Repeat the entries verbatim.

───── Input records ─────

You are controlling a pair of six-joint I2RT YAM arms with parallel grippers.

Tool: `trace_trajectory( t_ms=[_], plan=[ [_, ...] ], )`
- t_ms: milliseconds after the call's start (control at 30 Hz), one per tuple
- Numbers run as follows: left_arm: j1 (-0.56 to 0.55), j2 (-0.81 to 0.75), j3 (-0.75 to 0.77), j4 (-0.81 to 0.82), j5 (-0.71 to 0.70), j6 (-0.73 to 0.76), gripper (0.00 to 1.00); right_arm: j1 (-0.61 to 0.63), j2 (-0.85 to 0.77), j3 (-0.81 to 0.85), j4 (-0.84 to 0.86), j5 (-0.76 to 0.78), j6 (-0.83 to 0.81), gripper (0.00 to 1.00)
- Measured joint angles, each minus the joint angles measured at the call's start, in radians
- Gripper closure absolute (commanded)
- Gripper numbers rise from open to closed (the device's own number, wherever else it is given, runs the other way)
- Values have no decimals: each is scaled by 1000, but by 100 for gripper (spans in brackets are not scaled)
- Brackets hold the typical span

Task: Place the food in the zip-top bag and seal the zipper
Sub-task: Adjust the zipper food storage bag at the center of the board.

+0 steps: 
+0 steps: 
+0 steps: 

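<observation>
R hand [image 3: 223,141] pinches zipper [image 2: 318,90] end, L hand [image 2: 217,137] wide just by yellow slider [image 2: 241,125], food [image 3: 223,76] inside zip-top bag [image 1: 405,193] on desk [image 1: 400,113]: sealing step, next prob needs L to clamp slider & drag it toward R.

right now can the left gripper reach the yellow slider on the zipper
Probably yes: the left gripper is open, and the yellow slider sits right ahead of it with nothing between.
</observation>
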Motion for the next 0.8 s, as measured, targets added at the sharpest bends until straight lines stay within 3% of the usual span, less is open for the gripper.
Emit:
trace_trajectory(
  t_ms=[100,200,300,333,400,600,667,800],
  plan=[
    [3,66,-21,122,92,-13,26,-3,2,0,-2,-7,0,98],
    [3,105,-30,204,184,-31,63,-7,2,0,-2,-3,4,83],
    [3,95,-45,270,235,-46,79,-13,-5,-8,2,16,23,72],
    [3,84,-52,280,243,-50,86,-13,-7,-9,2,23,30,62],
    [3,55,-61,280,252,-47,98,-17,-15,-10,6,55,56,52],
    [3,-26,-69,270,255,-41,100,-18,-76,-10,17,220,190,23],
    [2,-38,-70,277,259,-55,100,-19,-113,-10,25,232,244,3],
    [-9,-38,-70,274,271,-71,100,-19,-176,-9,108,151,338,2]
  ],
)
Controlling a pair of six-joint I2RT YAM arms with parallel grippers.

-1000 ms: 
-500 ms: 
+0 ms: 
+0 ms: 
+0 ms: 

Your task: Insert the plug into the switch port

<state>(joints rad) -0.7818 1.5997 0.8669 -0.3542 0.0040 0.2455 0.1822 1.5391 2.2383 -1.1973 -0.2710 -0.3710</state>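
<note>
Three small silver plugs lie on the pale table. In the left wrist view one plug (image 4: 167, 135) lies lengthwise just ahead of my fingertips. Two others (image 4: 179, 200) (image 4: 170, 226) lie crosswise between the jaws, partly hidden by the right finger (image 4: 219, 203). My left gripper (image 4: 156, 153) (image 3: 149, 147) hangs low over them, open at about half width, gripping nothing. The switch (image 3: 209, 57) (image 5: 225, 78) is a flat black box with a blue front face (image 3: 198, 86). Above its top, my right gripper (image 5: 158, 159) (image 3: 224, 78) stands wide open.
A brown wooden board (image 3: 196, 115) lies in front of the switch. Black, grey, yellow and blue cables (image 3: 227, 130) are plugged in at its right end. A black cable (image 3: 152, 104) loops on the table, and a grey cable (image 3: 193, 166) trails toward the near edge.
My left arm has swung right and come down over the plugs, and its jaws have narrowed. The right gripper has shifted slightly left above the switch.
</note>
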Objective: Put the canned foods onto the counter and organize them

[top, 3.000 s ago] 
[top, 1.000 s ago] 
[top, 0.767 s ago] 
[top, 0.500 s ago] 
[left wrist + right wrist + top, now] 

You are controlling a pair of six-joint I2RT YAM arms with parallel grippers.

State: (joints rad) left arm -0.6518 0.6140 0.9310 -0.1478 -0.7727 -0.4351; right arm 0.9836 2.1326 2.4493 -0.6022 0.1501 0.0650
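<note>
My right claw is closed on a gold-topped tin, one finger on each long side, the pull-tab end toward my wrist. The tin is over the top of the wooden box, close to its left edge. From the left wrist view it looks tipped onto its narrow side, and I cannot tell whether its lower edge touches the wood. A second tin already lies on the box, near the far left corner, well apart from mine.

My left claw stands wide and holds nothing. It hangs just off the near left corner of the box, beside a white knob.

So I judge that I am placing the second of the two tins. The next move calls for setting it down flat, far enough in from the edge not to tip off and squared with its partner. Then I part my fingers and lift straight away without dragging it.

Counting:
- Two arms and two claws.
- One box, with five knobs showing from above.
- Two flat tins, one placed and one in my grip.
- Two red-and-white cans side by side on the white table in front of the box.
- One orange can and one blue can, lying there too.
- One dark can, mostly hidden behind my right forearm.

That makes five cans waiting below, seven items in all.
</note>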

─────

Answer for the task ::
You are controlling a pair of six-joint I2RT YAM arms with parallel grippers.

Tool: `trace_trajectory( t_ms=[_], plan=[ [_, ...] ], )`
- t_ms: milliseconds after the call's start (control at 30 Hz), one per tuple
- Numbers run as follows: left_arm: j1 (-0.56 to 0.55), j2 (-0.81 to 0.75), j3 (-0.75 to 0.77), j4 (-0.81 to 0.82), j5 (-0.71 to 0.70), j6 (-0.73 to 0.76), gripper (0.00 to 1.00); right_arm: j1 (-0.61 to 0.63), j2 (-0.85 to 0.77), j3 (-0.81 to 0.85), j4 (-0.84 to 0.86), j5 (-0.76 to 0.78), j6 (-0.83 to 0.81), gripper (0.00 to 1.00)
- Measured joint angles, each minus the joint angles measured at the call's start, in radians
- Gripper closure absolute (commanded)
- Gripper numbers rise from open to closed (the device's own number, wherever else it is given, runs the other way)
- Values have no decimals: each is scaled by 1000, but by 100 for gripper (spans in brackets are not scaled)
- Brackets hold the typical span

Task: Place the food in the zip-top bag and seal the zipper
Sub-task: Adjust the zipper food storage bag at the center of the board.

+0 steps: 
+0 steps: 
+0 steps: 

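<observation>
R hand [image 3: 223,141] pinches zipper [image 2: 318,90] end, L hand [image 2: 217,137] wide just by yellow slider [image 2: 241,125], food [image 3: 223,76] inside zip-top bag [image 1: 405,193] on desk [image 1: 400,113]: sealing step, next prob needs L to clamp slider & drag it toward R.

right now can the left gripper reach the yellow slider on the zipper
Probably yes: the left gripper is open, and the yellow slider sits right ahead of it with nothing between.
</observation>
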Motion for the next 0.8 s, as measured, targets added at the sharpest bends until straight lines stay within 3% of the usual span, less is open for the gripper.
Emit:
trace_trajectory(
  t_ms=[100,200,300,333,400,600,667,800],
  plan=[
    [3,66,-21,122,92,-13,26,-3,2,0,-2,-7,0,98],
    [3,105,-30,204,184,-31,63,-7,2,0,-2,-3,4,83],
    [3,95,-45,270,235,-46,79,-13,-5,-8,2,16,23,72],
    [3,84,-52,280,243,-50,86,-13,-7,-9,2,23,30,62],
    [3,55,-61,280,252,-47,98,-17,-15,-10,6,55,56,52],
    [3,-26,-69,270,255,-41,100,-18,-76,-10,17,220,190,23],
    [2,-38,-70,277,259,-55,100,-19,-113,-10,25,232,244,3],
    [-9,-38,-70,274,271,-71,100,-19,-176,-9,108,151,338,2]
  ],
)
Controlling a pair of six-joint I2RT YAM arms with parallel grippers.

-1000 ms: 
-500 ms: 
+0 ms: 
+0 ms: 
+0 ms: 

Your task: Insert the plug into the switch port

<state>(joints rad) -0.7818 1.5997 0.8669 -0.3542 0.0040 0.2455 0.1822 1.5391 2.2383 -1.1973 -0.2710 -0.3710</state>
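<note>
Three small silver plugs lie on the pale table. In the left wrist view one plug (image 4: 167, 135) lies lengthwise just ahead of my fingertips. Two others (image 4: 179, 200) (image 4: 170, 226) lie crosswise between the jaws, partly hidden by the right finger (image 4: 219, 203). My left gripper (image 4: 156, 153) (image 3: 149, 147) hangs low over them, open at about half width, gripping nothing. The switch (image 3: 209, 57) (image 5: 225, 78) is a flat black box with a blue front face (image 3: 198, 86). Above its top, my right gripper (image 5: 158, 159) (image 3: 224, 78) stands wide open.
A brown wooden board (image 3: 196, 115) lies in front of the switch. Black, grey, yellow and blue cables (image 3: 227, 130) are plugged in at its right end. A black cable (image 3: 152, 104) loops on the table, and a grey cable (image 3: 193, 166) trails toward the near edge.
My left arm has swung right and come down over the plugs, and its jaws have narrowed. The right gripper has shifted slightly left above the switch.
</note>
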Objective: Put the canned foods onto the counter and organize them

[top, 3.000 s ago] 
[top, 1.000 s ago] 
[top, 0.767 s ago] 
[top, 0.500 s ago] 
[left wrist + right wrist + top, now] 

You are controlling a pair of six-joint I2RT YAM arms with parallel grippers.

State: (joints rad) left arm -0.6518 0.6140 0.9310 -0.1478 -0.7727 -0.4351; right arm 0.9836 2.1326 2.4493 -0.6022 0.1501 0.0650
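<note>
My right claw is closed on a gold-topped tin, one finger on each long side, the pull-tab end toward my wrist. The tin is over the top of the wooden box, close to its left edge. From the left wrist view it looks tipped onto its narrow side, and I cannot tell whether its lower edge touches the wood. A second tin already lies on the box, near the far left corner, well apart from mine.

My left claw stands wide and holds nothing. It hangs just off the near left corner of the box, beside a white knob.

So I judge that I am placing the second of the two tins. The next move calls for setting it down flat, far enough in from the edge not to tip off and squared with its partner. Then I part my fingers and lift straight away without dragging it.

Counting:
- Two arms and two claws.
- One box, with five knobs showing from above.
- Two flat tins, one placed and one in my grip.
- Two red-and-white cans side by side on the white table in front of the box.
- One orange can and one blue can, lying there too.
- One dark can, mostly hidden behind my right forearm.

That makes five cans waiting below, seven items in all.
</note>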

This completes the response to the exercise.